▶ _Directions_
Give the number of lines below that hold the string "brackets", and nothing more.

== Supplied information

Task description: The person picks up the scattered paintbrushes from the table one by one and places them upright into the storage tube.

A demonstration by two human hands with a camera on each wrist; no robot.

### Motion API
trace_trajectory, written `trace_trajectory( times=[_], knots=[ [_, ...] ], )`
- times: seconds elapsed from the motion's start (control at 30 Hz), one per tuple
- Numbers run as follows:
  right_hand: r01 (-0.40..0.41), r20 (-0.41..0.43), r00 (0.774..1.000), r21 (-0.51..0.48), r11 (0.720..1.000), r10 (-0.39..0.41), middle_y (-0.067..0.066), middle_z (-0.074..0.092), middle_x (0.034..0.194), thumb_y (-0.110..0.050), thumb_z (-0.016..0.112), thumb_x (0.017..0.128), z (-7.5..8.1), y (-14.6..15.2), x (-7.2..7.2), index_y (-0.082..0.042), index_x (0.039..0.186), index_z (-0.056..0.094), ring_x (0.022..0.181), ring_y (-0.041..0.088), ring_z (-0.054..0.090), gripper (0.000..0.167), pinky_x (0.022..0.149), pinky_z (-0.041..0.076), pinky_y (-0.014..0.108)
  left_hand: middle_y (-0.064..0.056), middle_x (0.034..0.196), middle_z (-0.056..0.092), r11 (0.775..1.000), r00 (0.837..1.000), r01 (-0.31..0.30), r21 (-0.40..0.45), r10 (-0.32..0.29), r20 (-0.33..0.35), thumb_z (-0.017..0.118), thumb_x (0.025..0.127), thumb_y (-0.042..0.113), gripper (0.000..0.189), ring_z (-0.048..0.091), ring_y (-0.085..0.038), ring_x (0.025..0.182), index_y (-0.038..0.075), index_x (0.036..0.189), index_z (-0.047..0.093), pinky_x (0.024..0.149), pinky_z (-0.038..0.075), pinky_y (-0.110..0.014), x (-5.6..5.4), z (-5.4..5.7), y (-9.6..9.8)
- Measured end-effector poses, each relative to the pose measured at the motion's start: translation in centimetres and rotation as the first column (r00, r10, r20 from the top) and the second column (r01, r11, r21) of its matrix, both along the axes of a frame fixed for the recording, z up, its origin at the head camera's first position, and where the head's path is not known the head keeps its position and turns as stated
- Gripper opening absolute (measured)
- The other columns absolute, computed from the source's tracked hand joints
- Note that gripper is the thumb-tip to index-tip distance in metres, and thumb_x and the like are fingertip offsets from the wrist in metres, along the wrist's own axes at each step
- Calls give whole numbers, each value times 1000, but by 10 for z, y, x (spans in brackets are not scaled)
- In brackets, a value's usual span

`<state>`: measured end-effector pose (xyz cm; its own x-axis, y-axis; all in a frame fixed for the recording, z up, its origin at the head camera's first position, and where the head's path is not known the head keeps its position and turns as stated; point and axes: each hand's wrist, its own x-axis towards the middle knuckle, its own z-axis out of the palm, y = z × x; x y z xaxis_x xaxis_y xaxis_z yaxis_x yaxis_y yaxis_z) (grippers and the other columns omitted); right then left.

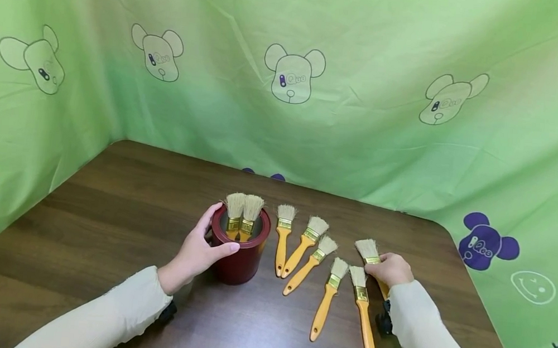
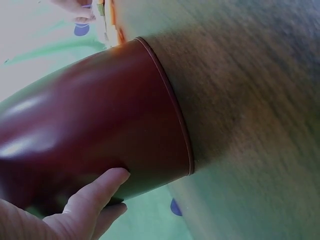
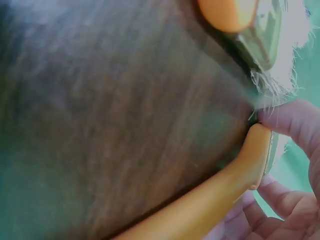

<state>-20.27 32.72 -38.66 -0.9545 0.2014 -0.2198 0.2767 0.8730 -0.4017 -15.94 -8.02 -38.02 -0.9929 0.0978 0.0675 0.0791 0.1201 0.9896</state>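
A dark red round container (image 1: 237, 259) stands upright on the table, with two paintbrushes (image 1: 243, 215) in it, bristles up. My left hand (image 1: 198, 250) grips it at its left side, thumb on the near side of the rim and fingers round the far side. In the left wrist view, fingers (image 2: 95, 200) lie against its smooth wall. Far to the right, my right hand (image 1: 391, 270) pinches a paintbrush (image 1: 368, 250) near its metal band. Its orange handle (image 3: 210, 200) runs along the tabletop in the right wrist view, the bristles mostly behind the fingers.
Several more paintbrushes lie between the container and my right hand, bristles pointing away, among them one brush (image 1: 282, 241) by the container and another (image 1: 363, 316) beside my right hand. A green printed cloth (image 1: 342, 146) hangs behind the brown wooden table (image 1: 102, 224).
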Motion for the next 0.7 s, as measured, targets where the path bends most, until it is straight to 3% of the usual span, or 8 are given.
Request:
trace_trajectory(
  times=[0.23, 0.43, 0.53, 0.7],
  knots=[
    [1, -31, 1000, -69, 998, -3, 27, 62, 97, -23, 63, 78, 10, 3, 0, 15, 114, 57, 65, 24, 52, 52, 57, 44, 34, -17, 144, 42, 1000, 1000, -6, 5, 6, 0, 76, 79, 11, 86, 45, -32, 127, 13, 150, 28, 98, 41, -48, 1, 0, 1],
    [-20, -31, 999, -75, 997, 17, 35, 55, 114, -25, 63, 84, 33, 2, -2, 18, 125, 48, 75, 30, 58, 61, 64, 49, 40, -18, 144, 42, 1000, 1000, -7, 21, 8, -10, 75, 78, 8, 86, 45, -32, 127, 10, 149, 27, 98, 40, -45, 1, -1, 1],
    [-34, -53, 998, -89, 995, 29, 35, 55, 114, -25, 62, 85, 46, -3, -4, 17, 127, 47, 77, 30, 59, 62, 63, 50, 39, -18, 143, 43, 1000, 1000, -13, 23, 13, -7, 75, 78, 8, 85, 46, -31, 126, 11, 149, 28, 98, 40, -44, 1, 0, 2],
    [-56, -75, 996, -253, 966, 38, 34, 54, 116, -20, 60, 87, 59, -16, -5, 14, 131, 44, 85, 30, 60, 58, 65, 55, 39, -17, 144, 42, 1000, 1000, -9, 17, 9, 4, 75, 78, 9, 86, 44, -31, 128, 12, 150, 28, 100, 39, -46, 2, 0, 2]
  ],
)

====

▶ _Task result_
2